Monday, 16 April 2007

Canada's closely-watched tech giant

CBC News

Nortel Networks, the Canadian telecommunications equipment giant, began its corporate life in 1895 making equipment for traditional phone companies in Canada, a few years after Alexander Graham Bell invented the telephone. Originally, part of Bell Telephone, it morphed into Northern Telecom, and finally Nortel. The company remade itself as an Internet company in the 1990s and was often called the poster boy for companies making the transition into the new economy.

But when the Internet bubble burst in 2000, Nortel went from poster boy to whipping boy.
Major changes began at Nortel when John Roth took office in 1997 as the company's president and chief executive officer. He saw that the marketplace of communications was shifting from telephone technology to the Internet. The trick was figuring out how to speed up the process of getting new products and services into the market so Nortel could keep ahead of the fast-paced Web world. In the past, it often took as long as five years to complete a research and development project.

Under Roth's leadership, Nortel was dramatically restructured. Forums were created where nominated employess from every level gathered to help make the company more in tune with the wireless and optical marketplace. Nortel moved to outsourcing much of its production, resulting in the closure of 18 of the company's 24 plants.
The changes helped put Nortel at the top of its league. By some estimates, Nortel equipment was carrying 75 per cent of the Internet traffic in North America as the 1990s came to a close.
Nortel's growth was in part based on acquisitions. It went on frequent buying sprees, often using its own stock to make acquisitions. In 2000 alone, it bought 11 companies for a total of $19.7 billion US.

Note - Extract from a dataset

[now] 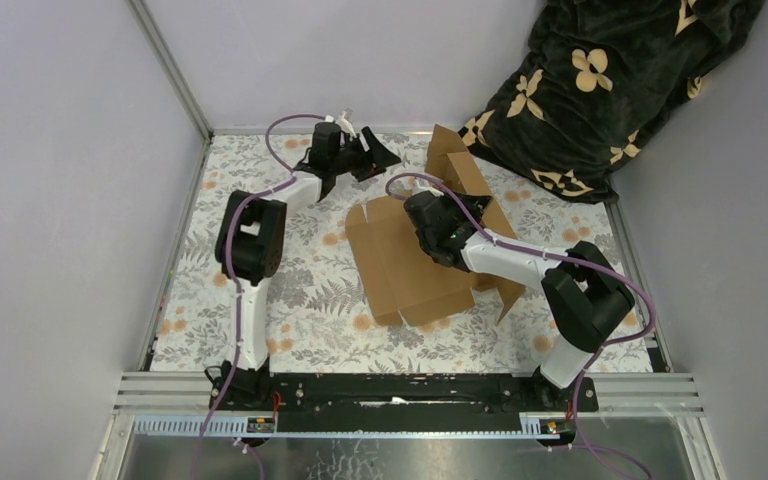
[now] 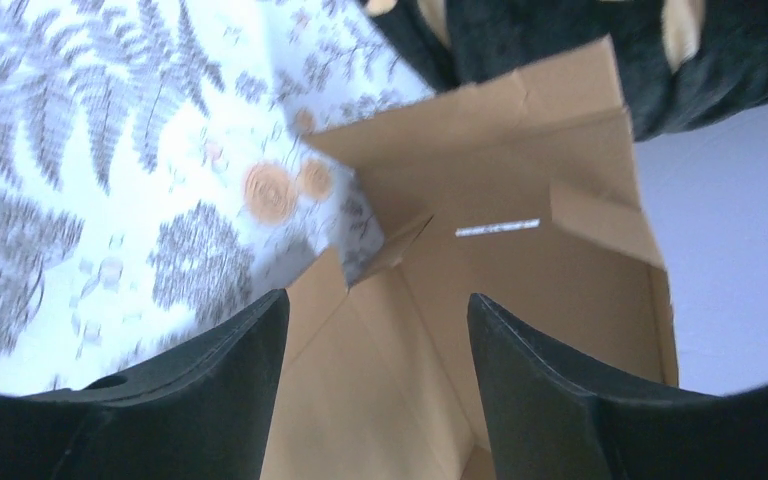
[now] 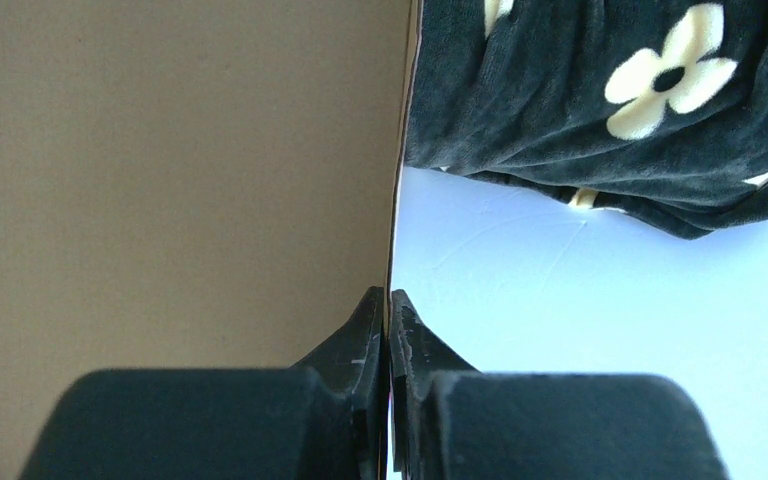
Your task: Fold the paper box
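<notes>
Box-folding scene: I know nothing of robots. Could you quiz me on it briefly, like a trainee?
1. True or false: the left pincer is open.
2. The right pincer is shut on: A) a cup B) an edge of the box C) nothing.
3. Fill in: the flowered blanket lies at the far ___ corner.
Key: 1 true; 2 B; 3 right.

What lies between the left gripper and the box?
Only a bare strip of flowered table cover, in the top view. The left gripper is open and apart from the box.
</notes>
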`<state>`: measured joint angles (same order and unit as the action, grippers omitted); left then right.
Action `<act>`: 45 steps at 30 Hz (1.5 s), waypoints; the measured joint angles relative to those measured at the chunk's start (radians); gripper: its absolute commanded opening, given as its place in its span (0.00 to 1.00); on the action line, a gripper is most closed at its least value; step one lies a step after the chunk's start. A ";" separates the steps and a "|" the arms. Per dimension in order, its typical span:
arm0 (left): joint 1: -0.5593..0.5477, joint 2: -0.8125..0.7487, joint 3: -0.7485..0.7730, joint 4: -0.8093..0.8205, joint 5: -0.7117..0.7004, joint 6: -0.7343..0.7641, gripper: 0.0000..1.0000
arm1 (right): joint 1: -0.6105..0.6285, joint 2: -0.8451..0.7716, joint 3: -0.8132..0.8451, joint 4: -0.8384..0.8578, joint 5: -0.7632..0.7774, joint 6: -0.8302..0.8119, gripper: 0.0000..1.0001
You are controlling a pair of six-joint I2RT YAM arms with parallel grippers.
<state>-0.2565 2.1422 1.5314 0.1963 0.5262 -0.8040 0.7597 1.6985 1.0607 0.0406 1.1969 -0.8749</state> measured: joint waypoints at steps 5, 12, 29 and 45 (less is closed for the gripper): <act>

And then the bubble burst.
Nortel's best customers – telephone and data carriers – began warning that they would be drastically cutting back on their purchases of specialized Nortel equipment. Nortel's sales plunged by 50 per cent. The value of the companies Nortel had bought collapsed too. In less than a year, firms that Nortel had paid billions for were worth just hundreds of millions.
Following the dramatic downward revision in the company's outlook for 2001, some industry watchers (who used to be cheerleaders for Nortel) began questioning Roth's leadership and credibility, especially since the company earlier promised three times that it would meet its 2001 financial targets. Irate investors filed numerous lawsuits against the firm.

Roth – named Canada's "Business leader of the year" in 2000 – stepped down as president and CEO in early October 2001, replaced by Frank Dunn. The company announced another 10,000 job cuts and a third-quarter loss of $3.47 billion later that month.

The jobs cuts continued as Nortel struggled to deal with the unprecedented downturn in its business. By the end of 2001, Nortel had just 45,000 employees – half the workforce it had begun the year with.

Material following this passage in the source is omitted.